◆ Exercise brief
Using the listing below, work out how many lines include the word "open". Only the number is to be given.
──────────────────────────────
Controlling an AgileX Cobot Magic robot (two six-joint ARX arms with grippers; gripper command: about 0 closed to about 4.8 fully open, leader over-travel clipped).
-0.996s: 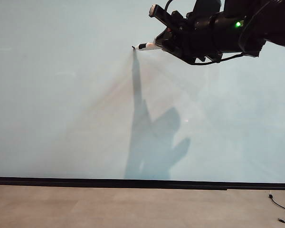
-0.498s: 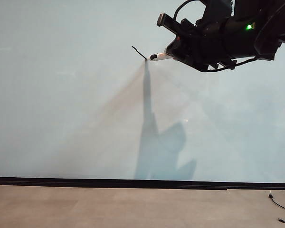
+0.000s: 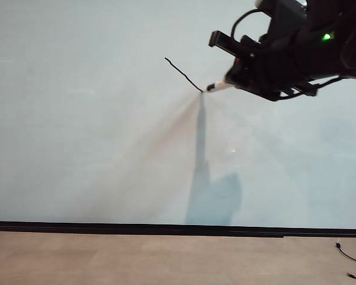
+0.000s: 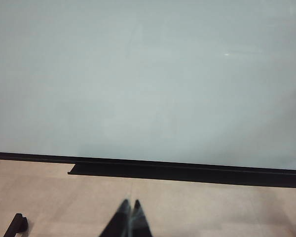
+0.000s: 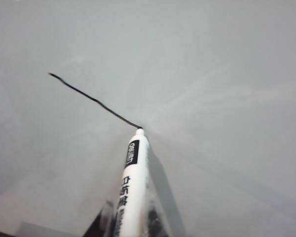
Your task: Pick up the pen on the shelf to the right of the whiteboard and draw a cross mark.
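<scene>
Right gripper (image 3: 237,82) is reaching in from the upper right of the exterior view, jaws clamped narrow on the pen (image 3: 218,86). Pen is pointing left toward the whiteboard (image 3: 77,148), tip pressing against the surface at the lower end of one black stroke (image 3: 184,74). Stroke is running diagonally from upper left down to the tip, slightly wavy; only this single line of the cross mark is showing. Right wrist view: pen (image 5: 130,187) is sitting between the fingers (image 5: 104,219), white barrel with black printed label, tip touching the end of the stroke (image 5: 93,100). Arm's shadow is falling on the board below the tip.

Left gripper (image 4: 129,217) is hanging low over the tan surface in front of the board's black lower strip (image 4: 187,170), fingertips together, holding nothing.
</scene>
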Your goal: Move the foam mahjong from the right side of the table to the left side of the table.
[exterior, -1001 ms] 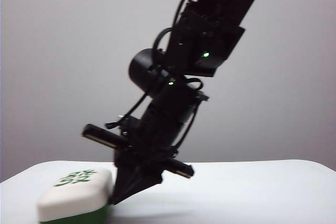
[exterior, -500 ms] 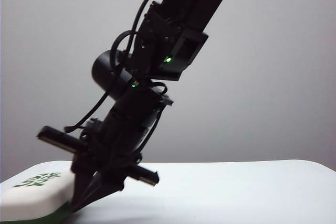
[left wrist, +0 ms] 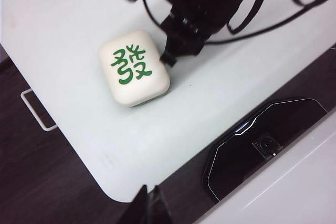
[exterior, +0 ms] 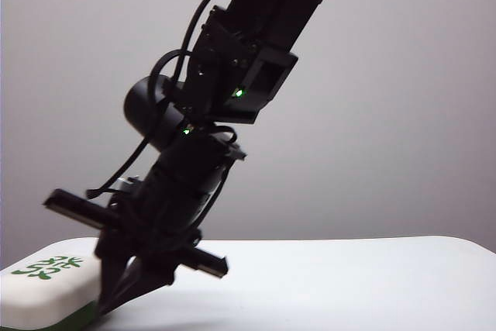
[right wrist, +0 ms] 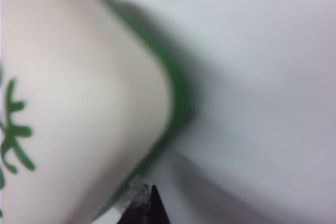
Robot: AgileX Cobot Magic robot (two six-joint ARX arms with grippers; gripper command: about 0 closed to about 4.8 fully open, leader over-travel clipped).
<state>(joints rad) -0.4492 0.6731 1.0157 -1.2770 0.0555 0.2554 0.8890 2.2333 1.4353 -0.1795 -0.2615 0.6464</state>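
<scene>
Right gripper (exterior: 116, 298), fingers clenched to a point, pressed low against the foam mahjong (exterior: 48, 291) at the table's (exterior: 349, 284) left edge, apparently to push it; left gripper (left wrist: 149, 208), fingers together, hovers above, empty

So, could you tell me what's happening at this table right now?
The right arm has reached across to the left side of the table and set its shut claw low against the side of the foam mahjong, apparently to push it rather than grip it. The block lies flat near the table's left edge, green character up. The left claw hangs high above the table, off to one side, touching nothing and apparently shut.
</scene>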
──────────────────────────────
◆ Answer section
2